最初のうちは僕の腕を切ったことを申し訳なく思っていたらしく余り懐いてくれ無かったのだけれども、慰めてやっているうちに心の傷も癒えたらしい。ことばが通じなくても、なんとかなるようだ。
とはいえ「アレ欲しい」とかって指さすと突然品物に向かって突っ込んで行ったり、エントリーシートをカオスな音波でぐちゃぐちゃにしてしまったりと色々困る点もある。それでも最近は慣れてきたような気がするから不思議だ。
で、結局就職先は決まっていない。
いっそのこと炎姫が僕に化けて面接会場に行ってもらえないかと頼んだところ、あっさりと断られた。
そうやっていろいろな会社や施設を点々としていた有る日、電話がかかってきた。
相手は語調から若くて(おそらく)きれいな女性であると推察された。一瞬後に「おそらく」という要素は無くなった。

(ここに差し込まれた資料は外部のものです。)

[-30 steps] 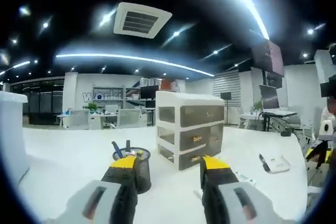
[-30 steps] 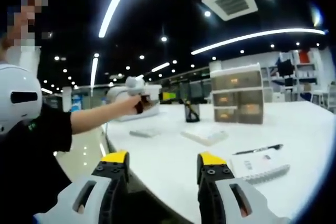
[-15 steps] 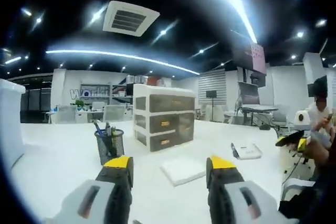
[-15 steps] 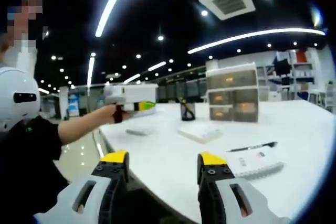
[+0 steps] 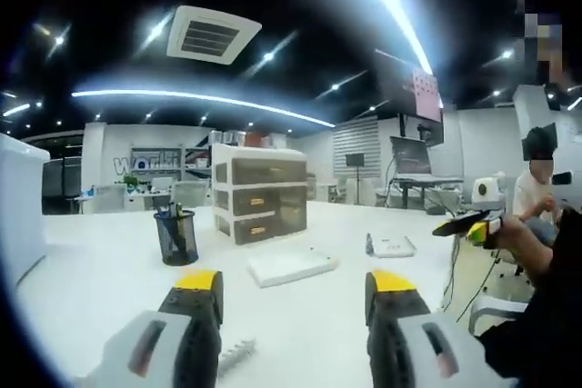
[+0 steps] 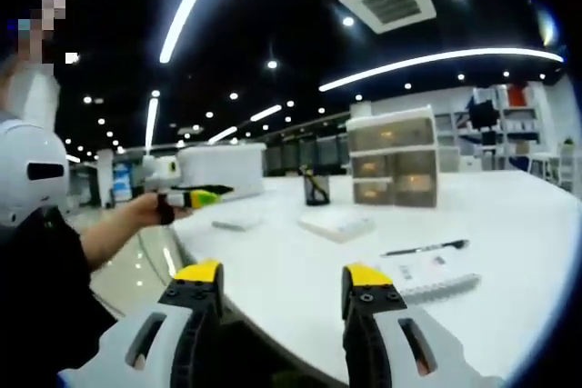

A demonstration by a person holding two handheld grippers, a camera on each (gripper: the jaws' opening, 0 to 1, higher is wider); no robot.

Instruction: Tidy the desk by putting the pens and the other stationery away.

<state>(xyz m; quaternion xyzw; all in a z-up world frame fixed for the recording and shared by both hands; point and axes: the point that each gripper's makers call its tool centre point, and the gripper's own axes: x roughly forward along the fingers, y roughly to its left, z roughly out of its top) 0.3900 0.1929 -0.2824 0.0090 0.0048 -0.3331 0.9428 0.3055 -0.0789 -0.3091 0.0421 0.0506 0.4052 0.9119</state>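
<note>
Your left gripper point(image 5: 293, 302) has its jaws apart and empty, held level over the near edge of the desk point(image 5: 109, 270), so nothing is picked yet. Just past it lies a pad point(image 5: 291, 265), with the pen cup point(image 5: 175, 235) and drawers point(image 5: 258, 203) behind, toward the far edge. Your right gripper point(image 6: 283, 293), also apart and empty, hangs off the desk's near edge. Beyond it a pen point(image 6: 425, 247) rests on a notebook point(image 6: 429, 274), near that edge. Judging by this, the pen goes to the cup, so it is the likely first grab.
</note>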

「キセノンさんでいらっしゃいますね。先日の面接結果について御報告にあがりました」
あのときの面接官だ。
慌てて普段より1オクターブ高い声で返事をする。
「結果は、仮採用とさせていただきます」
一瞬の沈黙。
それからあわてて10回くらい怒涛のようにお礼を言った。
そんな僕を制して彼女は続ける
「本採用ではなく、特別枠における仮採用ということになりますが、規約通りまずは1年間の試験採用を経て、常任研究員になるという流れは変わりません」
ぼくは満面の笑みで顔も見えない相手に向かってうんうん頷く。
炎姫が白い目で僕を見る。
「資料の方は最寄りのポケモンセンターで受け取る形になります。まずはアルバイトということで外回りの仕事をこなして頂くことになります。遊びに行くなら早いうちに行かれたほうがいいですよ」
最後、ちょっと冗談めかしてそう言った後、彼女は告げる。
「今回は、私、氷室がキセノンさんの担当と言うことになります。よろしくお願い致します」
僕が5回くらい追加でお礼を言ったあと、電話が切れた。
「終わった……。就活が」
炎姫にそう告げる。
『じゃあ、どこか遊びに行かないといけませんね。担当官もそう言っていましたし』
そうだねぇ、と呟く。じゃあベタに遊園地でも行こうかなと思いついてみる。
色々あったけれど、悪い終わり方じゃない、とそう思った。
でも、ミリスは未だにブンブンうるさい。
意味がわかっているのかいないのか……。